Contoh: Manusia adalah jism (tubuh) yang bisa ketawa.
Jism adalah jins
ba’id bagi manusia dan bisa tertawa adalah khashah baginya.
Contoh: Manusia adalah yang tertawa.(dengan khashah saja)
3) Ta’rif Lafadzi
Ta’rif lafdzi adalah mendefinisikan sebuah lafadz menggunakan
lafadz lain yang semakna dan menurut pendengar dianggap lebih masyhur.
Contoh: Bahtera adalah lautan. Tepung adalah terigu, itik adalah
bebek, lembu adalah sapi.
Kata Lautan lebih dikenal oleh pendengar daripada kata Bahtera.
4) Ta’rif mitsal adalah ta’rif dengan memberikan contoh (mitsal).
Contoh: Lafazh kulli adalah seperti insan, Lafazh juz’i adalah
seperti muhammad, Kalimat bahasa Indonesia adalah seperti guru datang, dll.[3]
Ø Selain itu menurut M. Taib Thahir, ta’rif juga terbagi
menjadi Empat yaitu:
1.
Ta’rif lafdhi
Ta’rif lafdhi adalah ta’rif sutau lafadh dengan lafadh yang laindan
lebih jelas bagi pendengarmengenai lafadh itu.
2.
Ta’rif tanbihi
Ta‘rif tanbihi adalah ta’rif yang mengadirkan gambaran yang sudah
tersimpan dalam khayalan pendengar yang pada waktu itu terlupa padahal pernah
dikenalnya.
3.
Ta’rif ismi dan
4.
ta’rif haqiqi
sebenarnya hampir sama, kerena kedua-duanya merupakan gambaran atau
susunan kata. Jika telah jelas susunan pengertian itu jelas pulalah pengertian
suatu yang di ta’rifkan.[4]
C.
SYARAT-SYARAT TA’RIF
Ta’rif menjadi benar dan dapat diterima, jika syarat-syaratnya
terpenuhi, antara lain:
1)
Ta’rif harus jami’ mani’ (muththarid mun’akis)
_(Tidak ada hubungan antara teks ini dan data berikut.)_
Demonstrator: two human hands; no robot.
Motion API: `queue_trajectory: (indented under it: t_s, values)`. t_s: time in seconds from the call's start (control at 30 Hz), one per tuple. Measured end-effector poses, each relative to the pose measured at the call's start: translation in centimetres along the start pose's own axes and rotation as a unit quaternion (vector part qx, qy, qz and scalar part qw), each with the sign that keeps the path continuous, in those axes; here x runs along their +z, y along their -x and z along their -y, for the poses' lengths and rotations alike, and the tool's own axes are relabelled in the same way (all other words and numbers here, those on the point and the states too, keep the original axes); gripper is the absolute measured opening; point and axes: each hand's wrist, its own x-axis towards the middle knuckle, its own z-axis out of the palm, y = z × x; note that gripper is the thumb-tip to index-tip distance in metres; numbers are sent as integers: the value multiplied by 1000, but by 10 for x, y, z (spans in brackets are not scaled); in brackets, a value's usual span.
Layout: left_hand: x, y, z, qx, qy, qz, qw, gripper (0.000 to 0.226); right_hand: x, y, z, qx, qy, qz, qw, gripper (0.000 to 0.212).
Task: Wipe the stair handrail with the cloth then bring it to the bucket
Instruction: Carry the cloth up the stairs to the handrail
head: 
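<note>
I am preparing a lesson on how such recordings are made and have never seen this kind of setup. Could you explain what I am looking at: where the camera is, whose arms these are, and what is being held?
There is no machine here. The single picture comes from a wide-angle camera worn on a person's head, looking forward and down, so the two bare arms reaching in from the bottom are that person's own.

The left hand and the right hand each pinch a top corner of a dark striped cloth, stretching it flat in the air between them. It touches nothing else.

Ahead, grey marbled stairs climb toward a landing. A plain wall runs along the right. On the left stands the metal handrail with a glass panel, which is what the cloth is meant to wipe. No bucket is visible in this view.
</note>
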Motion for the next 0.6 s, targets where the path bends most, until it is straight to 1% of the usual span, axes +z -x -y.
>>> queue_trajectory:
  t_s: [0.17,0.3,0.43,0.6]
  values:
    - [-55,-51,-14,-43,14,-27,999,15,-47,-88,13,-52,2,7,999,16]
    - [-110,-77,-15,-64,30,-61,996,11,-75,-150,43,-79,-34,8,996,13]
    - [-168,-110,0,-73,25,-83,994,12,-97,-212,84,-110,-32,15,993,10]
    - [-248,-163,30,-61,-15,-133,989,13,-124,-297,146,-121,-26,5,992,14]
Secara lughawi, jami’ berarti mengumpulkan dan mani’ adalah
melarang. Dalam ilmu mantik, jami’ berarti mengumpulkan semua satuan yang
dita’rifkan ke dalam ta’rif. Sedangkan mani’ berarti melarang masuk segala
satuan hakekat lain dari yang dita’rifkan ke dalam ta’rif tersebut. Oleh Karena
itu, ta’rif tidak boleh lebih umum atau lebih khusus dari yang dita’rifkan.
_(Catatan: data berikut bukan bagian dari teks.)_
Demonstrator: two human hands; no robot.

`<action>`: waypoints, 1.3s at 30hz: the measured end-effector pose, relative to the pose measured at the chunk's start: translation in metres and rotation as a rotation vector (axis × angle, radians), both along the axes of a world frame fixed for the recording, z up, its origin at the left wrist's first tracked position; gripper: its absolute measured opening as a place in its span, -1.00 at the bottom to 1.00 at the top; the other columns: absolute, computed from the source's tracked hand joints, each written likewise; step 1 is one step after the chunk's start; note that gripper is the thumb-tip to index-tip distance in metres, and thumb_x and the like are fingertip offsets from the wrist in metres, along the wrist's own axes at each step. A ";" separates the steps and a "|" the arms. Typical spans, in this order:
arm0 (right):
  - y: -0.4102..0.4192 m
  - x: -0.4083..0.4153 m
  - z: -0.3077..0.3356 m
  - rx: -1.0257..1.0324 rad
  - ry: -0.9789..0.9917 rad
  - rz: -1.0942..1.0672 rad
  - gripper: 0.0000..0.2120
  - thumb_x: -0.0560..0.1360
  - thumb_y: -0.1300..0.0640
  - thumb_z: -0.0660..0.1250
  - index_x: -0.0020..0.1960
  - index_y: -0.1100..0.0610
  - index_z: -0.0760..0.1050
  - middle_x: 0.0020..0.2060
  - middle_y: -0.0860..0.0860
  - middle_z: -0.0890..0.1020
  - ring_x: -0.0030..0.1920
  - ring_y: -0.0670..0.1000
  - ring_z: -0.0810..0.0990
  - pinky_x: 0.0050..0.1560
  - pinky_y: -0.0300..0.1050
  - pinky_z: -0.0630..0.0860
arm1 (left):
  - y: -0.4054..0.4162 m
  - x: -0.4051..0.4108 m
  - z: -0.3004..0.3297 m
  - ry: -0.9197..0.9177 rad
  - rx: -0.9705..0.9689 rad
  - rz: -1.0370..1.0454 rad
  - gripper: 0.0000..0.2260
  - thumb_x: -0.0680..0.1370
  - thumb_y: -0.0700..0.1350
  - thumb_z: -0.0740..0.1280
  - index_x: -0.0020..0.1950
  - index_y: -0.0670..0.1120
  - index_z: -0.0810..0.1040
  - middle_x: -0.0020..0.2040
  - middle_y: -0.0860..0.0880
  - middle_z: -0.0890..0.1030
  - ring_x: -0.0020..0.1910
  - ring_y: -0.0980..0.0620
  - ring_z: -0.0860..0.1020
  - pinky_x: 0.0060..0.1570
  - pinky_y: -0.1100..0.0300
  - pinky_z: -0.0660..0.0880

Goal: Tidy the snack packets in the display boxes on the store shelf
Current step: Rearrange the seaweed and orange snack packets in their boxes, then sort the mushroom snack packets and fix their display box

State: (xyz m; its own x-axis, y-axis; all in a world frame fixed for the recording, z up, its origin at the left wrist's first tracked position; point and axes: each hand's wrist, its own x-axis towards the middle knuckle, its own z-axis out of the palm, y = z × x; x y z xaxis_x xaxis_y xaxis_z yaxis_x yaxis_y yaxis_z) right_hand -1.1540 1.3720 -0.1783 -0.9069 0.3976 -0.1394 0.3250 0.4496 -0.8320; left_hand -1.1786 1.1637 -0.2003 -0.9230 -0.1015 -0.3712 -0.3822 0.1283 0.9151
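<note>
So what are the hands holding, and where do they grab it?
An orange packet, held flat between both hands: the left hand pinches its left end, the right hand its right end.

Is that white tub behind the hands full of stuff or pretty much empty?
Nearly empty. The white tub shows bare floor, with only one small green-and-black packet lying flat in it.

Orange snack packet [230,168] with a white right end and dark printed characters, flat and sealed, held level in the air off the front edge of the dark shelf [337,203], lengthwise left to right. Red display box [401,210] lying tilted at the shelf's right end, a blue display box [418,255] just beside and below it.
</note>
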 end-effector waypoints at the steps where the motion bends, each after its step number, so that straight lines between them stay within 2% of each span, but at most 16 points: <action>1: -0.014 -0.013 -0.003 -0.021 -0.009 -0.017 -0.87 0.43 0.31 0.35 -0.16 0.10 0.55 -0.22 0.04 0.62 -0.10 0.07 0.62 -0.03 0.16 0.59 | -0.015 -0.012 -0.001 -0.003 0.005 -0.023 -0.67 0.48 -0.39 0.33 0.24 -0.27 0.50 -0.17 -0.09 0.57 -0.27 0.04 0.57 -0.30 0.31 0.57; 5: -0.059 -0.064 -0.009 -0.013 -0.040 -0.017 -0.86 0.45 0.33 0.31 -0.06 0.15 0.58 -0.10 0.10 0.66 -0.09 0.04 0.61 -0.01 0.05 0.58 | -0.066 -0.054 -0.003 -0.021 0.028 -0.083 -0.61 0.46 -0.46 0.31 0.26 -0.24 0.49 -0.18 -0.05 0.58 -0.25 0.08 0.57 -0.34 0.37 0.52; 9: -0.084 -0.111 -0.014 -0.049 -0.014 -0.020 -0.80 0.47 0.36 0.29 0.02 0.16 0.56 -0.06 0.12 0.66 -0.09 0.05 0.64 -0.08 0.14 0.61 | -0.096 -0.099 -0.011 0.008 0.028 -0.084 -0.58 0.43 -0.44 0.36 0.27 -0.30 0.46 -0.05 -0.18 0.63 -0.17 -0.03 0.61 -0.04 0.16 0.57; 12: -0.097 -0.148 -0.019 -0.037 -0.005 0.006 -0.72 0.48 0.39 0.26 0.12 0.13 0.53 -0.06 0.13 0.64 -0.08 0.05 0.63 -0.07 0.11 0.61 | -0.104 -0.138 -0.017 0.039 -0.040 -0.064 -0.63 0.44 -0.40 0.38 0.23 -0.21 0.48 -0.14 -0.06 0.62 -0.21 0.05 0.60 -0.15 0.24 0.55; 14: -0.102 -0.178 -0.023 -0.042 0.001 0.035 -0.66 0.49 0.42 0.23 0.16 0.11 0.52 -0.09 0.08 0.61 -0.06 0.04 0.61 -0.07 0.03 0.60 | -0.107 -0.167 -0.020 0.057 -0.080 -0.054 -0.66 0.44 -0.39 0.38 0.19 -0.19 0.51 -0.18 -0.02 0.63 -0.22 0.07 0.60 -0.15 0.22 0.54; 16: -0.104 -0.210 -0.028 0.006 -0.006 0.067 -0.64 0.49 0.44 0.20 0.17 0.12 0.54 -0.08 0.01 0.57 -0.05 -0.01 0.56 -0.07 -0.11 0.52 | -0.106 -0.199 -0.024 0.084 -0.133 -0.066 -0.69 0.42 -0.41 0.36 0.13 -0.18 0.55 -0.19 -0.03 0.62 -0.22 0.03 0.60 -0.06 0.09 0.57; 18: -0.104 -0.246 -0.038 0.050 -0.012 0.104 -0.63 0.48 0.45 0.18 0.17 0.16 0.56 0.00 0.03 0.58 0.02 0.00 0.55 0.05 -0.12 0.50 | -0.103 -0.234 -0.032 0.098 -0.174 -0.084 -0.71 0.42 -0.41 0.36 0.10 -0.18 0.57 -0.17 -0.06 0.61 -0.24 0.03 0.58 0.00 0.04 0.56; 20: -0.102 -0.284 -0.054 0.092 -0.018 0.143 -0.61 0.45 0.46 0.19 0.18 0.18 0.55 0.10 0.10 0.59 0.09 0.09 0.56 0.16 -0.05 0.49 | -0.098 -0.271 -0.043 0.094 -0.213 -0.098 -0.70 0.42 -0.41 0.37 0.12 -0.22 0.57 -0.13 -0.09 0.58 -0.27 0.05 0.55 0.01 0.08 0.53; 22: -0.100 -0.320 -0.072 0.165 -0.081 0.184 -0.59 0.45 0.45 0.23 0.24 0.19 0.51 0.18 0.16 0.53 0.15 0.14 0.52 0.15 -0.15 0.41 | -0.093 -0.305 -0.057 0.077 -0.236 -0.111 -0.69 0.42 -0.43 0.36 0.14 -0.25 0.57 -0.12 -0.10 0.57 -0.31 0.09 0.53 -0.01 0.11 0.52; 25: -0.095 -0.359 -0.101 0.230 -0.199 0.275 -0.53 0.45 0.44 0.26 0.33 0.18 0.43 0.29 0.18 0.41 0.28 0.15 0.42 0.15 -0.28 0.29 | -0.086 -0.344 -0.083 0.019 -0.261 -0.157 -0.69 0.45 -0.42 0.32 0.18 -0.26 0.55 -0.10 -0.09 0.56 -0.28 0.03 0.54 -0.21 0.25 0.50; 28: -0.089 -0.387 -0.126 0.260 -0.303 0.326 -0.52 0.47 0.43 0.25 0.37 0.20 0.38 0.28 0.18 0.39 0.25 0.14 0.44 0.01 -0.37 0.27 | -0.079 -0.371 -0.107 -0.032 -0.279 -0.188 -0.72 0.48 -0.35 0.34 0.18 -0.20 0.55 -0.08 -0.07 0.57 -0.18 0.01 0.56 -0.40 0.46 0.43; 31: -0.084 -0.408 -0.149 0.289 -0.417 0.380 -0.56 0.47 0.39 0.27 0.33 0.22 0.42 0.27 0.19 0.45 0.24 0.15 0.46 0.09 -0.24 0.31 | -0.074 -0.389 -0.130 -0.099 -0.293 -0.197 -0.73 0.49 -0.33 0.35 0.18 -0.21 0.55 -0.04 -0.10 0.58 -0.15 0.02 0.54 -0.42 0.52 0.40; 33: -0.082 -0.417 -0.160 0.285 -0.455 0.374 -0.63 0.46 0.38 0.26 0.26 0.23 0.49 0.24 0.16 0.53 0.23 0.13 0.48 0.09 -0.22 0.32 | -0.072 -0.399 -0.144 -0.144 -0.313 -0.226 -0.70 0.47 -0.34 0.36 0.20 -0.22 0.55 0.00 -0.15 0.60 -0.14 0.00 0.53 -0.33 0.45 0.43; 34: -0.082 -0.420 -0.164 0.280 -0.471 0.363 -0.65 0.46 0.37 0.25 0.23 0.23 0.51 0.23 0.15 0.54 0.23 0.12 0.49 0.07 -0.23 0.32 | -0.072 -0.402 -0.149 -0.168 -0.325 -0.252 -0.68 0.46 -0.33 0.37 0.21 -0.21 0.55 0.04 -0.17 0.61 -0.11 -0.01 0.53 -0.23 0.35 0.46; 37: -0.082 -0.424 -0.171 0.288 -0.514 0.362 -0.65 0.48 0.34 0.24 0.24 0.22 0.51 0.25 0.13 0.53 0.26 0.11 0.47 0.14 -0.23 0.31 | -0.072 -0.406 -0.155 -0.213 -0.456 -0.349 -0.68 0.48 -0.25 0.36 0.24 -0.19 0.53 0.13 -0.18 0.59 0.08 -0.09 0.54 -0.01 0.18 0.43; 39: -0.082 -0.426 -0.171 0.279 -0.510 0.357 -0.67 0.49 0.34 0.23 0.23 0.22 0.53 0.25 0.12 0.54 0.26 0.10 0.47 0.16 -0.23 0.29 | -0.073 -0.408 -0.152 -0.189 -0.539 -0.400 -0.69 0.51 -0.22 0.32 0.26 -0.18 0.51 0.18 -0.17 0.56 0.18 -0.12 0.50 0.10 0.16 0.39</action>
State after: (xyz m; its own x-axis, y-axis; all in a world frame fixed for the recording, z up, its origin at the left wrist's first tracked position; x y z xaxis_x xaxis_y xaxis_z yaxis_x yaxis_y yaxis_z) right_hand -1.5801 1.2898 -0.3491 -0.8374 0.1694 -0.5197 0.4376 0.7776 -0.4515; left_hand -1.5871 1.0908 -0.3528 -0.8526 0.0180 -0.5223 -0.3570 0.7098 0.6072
Contoh: Manusia adalah hewan yang berakal.
2)
Ta’rif Harus Lebih Jelas Tidak Boleh Lebih Samar
Artinya Ta’rif harus mudah difahami oleh pendengar (dhahir) dan
bukan sesuatu yang maksudnya lebih samar dibandingkan perkara yang di ta’rifi.
Contoh: Api adalah materi yang menyerupai ruh.
Ta’rif ini tidak memenuhi syarat, karena ruh dinilai lebih samar dibandingkan
api, karena ruh banyak di perdebatkan. Sehingga yang terjadi, ta’rif bukan
memberikan penjelasan, namun justru menambah ketidakjelasan bagi pendengar.
3)
Ta’rif Tidak Boleh Musawi (Setingkat
Kesamarannya)
Artinya Ta’rif tidak boleh menggunakan sesuatu yang tingkat
kesamarannya sama dengan perkara yang di ta’rifi.
Contoh: Benda bergerak adalah benda yang tidak diam.
Ta’rif ini tidak memenuhi syarat, dan tidak bisa diterima karena
tidak adanya pemahaman tambahan melebihi dari sesuatu yang di ta’rifi.
4)
Ta’rif Tidak Boleh Berputar-Putar
Maksudnya jangan sampai terjadi ta’rif dijelaskan oleh yang
dita’rifi.
Contoh: Manusia adalah orang, orang adalah manusia.
5)
Ta’rif Tidak Boleh Berbentuk Majaz
Artinya ta’rif tidak di perbolehkan menggunakan lafad yang berbentuk
majaz tanpa disertai qarinah (bukti indikator) yang memalingkan makna asal.
Bisa juga dikatakan Tidak boleh menyalahi aturan bahasa.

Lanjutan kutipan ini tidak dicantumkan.